When the Humboldt Broncos bus crashed on April 6, 2018, Saskatoon native Connor Zary was preparing to head to a rink for a scrimmage with friends. When they heard the news, no one was in the mood to play. ​

"I knew a few of those guys on the bus," said Zary, a centre with the Kamloops Blazers. "I played with a couple of them. I played against a couple of them. It’s difficult to see how in a blink of an eye everything is taken ... You keep those guys in the back of your mind every time you play or get that opportunity they didn't have to continue."

Zary was also inspired by a speech given by mental health advocate Bob Wilkie, a survivor of the 1986 Swift Current Broncos bus crash, who visited Kamloops this season to speak with athletes and coaches. 

"He's talking about how life is too short, and you got to put a smile on your face every day and have fun with it and enjoy it and that struck a chord with me," Zary said. "Those guys [Humboldt Broncos] were having fun and they were going to a playoff game and what's better than that? You're with your family on the bus and life is taken from you like that and that struck a chord with me. That allows me to have energy every day and have a smile on my face and enjoy things and always try to be happy. Sometimes you might get frustrated or have a bad day, but it's about the ability to stay happy and try to make sure you're enjoying it."

That mindset allowed Zary to successfully navigate a stressful draft season. In October, he was rated a 'B' prospect by National Hockey League Central Scouting, meaning they projected him to be picked in the second or third round. He was soon upgraded to 'A' status and finished the year ranked No. 15 among North American skaters.

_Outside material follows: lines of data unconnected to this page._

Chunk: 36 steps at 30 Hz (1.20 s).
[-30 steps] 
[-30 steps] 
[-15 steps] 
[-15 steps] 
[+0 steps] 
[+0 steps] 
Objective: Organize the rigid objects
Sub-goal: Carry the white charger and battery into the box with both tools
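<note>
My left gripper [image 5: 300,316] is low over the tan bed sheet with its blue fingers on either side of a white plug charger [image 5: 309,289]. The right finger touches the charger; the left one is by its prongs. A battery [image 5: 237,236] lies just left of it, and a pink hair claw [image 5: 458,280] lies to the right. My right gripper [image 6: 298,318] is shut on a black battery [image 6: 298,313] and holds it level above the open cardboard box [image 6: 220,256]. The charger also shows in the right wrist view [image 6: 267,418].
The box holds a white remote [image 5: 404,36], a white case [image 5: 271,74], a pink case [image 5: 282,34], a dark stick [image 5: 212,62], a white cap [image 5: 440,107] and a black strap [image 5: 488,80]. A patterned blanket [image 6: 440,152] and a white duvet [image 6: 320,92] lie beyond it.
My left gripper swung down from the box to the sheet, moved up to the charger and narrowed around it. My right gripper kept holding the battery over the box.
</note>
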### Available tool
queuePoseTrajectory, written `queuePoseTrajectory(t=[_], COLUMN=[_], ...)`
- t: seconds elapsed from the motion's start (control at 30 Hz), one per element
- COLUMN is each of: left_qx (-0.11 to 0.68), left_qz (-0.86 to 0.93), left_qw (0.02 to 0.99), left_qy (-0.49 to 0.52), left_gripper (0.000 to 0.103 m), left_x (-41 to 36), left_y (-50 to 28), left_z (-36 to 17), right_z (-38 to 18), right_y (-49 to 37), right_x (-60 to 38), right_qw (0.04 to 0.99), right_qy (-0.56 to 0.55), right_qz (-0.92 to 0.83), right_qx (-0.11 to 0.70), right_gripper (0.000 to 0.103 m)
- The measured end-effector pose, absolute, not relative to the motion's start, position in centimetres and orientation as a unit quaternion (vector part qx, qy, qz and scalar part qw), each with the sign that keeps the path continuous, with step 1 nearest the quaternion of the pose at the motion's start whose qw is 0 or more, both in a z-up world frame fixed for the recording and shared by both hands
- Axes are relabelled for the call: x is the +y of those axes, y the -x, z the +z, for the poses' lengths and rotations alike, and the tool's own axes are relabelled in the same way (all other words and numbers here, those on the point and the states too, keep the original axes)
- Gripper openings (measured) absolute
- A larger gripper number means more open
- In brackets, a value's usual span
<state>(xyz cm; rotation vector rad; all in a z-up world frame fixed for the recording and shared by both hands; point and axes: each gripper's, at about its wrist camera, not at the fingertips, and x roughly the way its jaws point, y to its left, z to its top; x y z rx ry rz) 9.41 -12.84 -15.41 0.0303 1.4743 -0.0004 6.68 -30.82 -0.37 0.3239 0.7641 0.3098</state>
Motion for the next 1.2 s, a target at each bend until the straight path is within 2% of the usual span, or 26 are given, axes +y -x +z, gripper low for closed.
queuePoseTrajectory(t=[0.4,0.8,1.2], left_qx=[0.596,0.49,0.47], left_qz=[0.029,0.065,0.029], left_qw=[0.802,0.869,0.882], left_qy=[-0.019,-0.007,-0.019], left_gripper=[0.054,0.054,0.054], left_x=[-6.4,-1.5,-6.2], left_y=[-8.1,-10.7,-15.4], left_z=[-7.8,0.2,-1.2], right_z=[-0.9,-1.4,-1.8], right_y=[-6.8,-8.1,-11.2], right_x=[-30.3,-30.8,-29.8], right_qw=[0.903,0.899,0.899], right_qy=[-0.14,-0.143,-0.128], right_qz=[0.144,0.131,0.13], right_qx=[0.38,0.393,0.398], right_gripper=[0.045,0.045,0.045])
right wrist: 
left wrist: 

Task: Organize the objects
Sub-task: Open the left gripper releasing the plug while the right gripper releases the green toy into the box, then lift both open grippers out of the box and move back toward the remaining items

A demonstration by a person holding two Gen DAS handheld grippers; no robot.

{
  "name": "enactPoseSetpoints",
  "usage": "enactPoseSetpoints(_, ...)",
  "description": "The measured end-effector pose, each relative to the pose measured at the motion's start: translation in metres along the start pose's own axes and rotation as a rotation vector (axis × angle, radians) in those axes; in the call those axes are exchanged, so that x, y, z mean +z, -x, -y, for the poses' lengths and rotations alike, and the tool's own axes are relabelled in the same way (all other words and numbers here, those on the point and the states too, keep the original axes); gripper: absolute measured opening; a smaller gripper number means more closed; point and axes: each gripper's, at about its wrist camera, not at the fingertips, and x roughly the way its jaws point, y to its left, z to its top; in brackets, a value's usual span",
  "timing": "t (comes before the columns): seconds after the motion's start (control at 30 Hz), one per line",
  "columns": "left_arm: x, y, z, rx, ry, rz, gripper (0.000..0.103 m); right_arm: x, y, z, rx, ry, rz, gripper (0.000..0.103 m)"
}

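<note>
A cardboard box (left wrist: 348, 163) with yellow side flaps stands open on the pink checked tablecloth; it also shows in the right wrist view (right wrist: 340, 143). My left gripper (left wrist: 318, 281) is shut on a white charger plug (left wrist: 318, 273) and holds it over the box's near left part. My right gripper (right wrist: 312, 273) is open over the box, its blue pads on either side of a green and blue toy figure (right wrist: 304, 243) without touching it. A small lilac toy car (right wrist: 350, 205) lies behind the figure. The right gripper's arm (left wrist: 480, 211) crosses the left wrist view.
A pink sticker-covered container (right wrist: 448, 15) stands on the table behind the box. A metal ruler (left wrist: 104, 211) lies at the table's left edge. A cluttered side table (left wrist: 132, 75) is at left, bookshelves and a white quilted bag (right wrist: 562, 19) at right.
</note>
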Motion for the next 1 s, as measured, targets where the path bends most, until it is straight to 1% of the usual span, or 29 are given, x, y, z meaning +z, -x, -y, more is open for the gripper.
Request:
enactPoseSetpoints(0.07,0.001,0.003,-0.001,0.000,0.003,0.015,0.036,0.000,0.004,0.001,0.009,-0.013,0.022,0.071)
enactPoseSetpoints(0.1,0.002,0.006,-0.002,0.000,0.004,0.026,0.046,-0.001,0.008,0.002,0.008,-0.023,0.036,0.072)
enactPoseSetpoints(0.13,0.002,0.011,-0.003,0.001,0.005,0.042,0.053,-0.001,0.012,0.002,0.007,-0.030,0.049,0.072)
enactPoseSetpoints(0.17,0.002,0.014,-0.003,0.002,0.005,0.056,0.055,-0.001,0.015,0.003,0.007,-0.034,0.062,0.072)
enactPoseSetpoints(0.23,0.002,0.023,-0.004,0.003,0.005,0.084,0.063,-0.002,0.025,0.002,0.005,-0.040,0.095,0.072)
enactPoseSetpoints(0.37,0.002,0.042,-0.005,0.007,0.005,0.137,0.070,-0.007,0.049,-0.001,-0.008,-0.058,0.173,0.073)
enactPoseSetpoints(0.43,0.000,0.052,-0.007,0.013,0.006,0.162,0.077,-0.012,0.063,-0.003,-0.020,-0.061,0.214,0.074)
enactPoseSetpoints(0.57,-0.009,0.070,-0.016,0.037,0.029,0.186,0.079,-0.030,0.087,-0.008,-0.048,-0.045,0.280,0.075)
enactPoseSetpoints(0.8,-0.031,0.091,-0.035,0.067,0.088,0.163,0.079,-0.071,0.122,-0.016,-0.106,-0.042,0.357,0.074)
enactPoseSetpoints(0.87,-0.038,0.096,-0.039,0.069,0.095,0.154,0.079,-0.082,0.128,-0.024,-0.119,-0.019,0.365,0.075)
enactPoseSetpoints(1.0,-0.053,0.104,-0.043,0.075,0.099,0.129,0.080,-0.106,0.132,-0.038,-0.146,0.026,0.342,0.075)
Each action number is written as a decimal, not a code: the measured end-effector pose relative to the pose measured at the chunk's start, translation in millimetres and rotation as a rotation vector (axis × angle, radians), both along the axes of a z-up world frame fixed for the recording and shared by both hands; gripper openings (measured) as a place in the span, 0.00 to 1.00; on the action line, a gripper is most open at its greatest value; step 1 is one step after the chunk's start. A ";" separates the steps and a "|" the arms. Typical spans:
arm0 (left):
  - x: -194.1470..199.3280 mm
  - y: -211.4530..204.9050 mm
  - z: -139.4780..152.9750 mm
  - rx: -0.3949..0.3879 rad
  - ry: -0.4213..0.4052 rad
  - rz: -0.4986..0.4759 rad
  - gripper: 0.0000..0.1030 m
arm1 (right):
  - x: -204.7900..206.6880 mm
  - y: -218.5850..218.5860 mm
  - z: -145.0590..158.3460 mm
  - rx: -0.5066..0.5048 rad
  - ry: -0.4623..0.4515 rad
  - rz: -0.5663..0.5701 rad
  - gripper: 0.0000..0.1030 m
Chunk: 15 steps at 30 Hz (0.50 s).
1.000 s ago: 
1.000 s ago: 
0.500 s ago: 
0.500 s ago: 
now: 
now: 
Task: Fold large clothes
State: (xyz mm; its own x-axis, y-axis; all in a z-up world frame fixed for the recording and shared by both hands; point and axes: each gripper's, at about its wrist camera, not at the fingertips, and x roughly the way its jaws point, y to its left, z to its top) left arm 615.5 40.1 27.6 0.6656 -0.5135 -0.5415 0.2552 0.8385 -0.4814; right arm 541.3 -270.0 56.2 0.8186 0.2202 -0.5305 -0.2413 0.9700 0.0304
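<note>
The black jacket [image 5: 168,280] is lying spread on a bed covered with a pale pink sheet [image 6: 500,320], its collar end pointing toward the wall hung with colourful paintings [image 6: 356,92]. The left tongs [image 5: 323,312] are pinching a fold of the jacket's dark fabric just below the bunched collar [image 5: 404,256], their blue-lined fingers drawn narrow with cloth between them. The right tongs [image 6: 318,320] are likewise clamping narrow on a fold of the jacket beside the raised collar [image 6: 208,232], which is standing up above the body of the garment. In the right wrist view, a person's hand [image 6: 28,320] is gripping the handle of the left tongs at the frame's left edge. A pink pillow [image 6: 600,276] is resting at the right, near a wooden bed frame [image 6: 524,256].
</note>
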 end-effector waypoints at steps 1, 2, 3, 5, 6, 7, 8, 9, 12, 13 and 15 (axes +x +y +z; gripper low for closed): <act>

TSN director of scouting Craig Button has him at No. 11 in his latest prospect rankings, the top Western Hockey League player on the list. 

Zary spoke to TSN via Zoom this week and explained why he enjoys reading criticism and hearing from doubters. The 18-year-old also revealed the advice he received from Blazers co-owner Shane Doan this year and the trick he picked up from watching Sidney Crosby play. The following is an edited transcript of the interview.  ​

You produced 86 points in 57 games finishing fifth in WHL scoring, what are you most proud of about what you accomplished this season?

"My ability to adapt to all different situations. I started strong despite the pressure of the draft year. And then you have to go to all these different events and still perform, and after you perform it's right back to your team and you have to get right back into the mental space to perform again. You're on a hot streak and then you have to go to the Canada-Russia series, and you have to perform there, so it's not a break or anything. You have to do even better there. And then I got the opportunity to go to World Junior camp and there was lots to learn there and then right back. There was a flight, I think I got back at 1 a.m., and I played in Saskatoon the next day. So it's about being prepared and keeping that mental focus and that is what I was proud of this year."


 How do you work on the mental side of the game? 

"It's been a lot of work, especially from my 16-year-old year in the WHL to now. I've been using sports psychologists. I've had three coaches in three years in junior, so I've been learning things from each guy, and this year having [head coach] Shaun Clouston was a big help. He brought in Bob Wilkie which really helped us prepare mentally and [learn] how to be good role models and how to be better players and leaders. I work with [Blazers mental performance consultant] Isabelle Hamptonstone and she's taught me to stay in the zone and always bring your 'A' game and not let the little things eat away with you."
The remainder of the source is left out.